Was ist daran falsch? Ein Computerlehrer hatte Anzeige erstattet, weil er sich durch seine Äußerungen beleidigt fühlte. Er wurde zu drei Jahren Gefängnis und einer Geldstrafe wegen „Beleidigung des Islam“ verurteilt. Er ist in Berufung gegangen. Viele Muslime werden wie er diskriminiert oder stehen vor Gericht, weil sie für einen neu interpretierten Koran oder für einen humanistischen Islam streiten. Von vielen erfahren wir gar nichts. 

Ich wollte eigentlich nur daran erinnern, dass es viele hervorragende Persönlichkeiten im Islam gab und gibt, die der Menschheit viel Gutes und Wissenswertes gegeben haben und die Wissenschaft auf einen hohen Status gestellt haben und auf die wir stolz sein sollten.  In Europa entwickelt sich seit ungefähr 200 Jahren eine universale humanistische Ethik. Ich meine, auch Gott predigt durch den Koran einen ethischen Islam. Unter dem Dach der Menschrechte könnten alle ihrer Kulturen ihren Platz finden.

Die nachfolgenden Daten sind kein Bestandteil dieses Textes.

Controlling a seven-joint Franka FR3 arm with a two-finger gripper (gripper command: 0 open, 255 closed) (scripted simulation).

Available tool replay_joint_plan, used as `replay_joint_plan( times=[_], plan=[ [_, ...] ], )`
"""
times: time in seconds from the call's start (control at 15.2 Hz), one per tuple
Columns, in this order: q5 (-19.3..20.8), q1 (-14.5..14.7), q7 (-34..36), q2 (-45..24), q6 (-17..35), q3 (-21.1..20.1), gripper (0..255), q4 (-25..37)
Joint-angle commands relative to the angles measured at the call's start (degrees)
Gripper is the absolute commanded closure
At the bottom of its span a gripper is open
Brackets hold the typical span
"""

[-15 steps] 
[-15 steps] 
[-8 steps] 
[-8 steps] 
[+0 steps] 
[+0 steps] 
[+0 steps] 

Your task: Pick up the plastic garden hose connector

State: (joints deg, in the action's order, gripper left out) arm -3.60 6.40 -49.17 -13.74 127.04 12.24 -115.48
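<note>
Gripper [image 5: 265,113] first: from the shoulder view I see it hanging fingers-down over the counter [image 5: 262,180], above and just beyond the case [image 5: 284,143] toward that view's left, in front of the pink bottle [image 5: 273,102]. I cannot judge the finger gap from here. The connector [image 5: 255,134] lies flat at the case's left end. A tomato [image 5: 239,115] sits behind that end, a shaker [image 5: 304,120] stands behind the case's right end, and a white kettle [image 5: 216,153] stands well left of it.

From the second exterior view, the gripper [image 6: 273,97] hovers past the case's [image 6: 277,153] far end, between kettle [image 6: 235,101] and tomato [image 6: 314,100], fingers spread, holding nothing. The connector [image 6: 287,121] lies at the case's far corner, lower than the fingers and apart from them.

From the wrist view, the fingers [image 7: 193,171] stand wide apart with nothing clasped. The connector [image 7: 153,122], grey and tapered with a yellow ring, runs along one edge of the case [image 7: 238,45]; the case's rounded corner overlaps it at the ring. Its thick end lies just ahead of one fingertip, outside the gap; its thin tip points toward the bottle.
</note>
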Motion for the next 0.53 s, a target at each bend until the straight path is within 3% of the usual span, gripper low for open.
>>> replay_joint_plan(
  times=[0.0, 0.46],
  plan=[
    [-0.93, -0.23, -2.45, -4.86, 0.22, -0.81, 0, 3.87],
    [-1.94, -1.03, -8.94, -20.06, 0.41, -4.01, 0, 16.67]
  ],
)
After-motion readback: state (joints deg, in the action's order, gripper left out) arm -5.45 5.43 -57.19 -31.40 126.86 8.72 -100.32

Ich habe heute einige wenige hervorgehoben. Denn ich meine, da immer wieder der Islam durch negative Geschehnisse auf den Prüfstand steht, es wichtig ist, auch einmal auf das Positive hinzuweisen wie auf die islamische Kultur. Das vergisst man nur allzu oft. Ich habe von ihnen gesprochen, um uns Mut zu machen, ihnen nachzueifern und uns nicht davon abzuhalten, unsere Stimmen zu erheben für einen liebens- und lebenswerten Islam.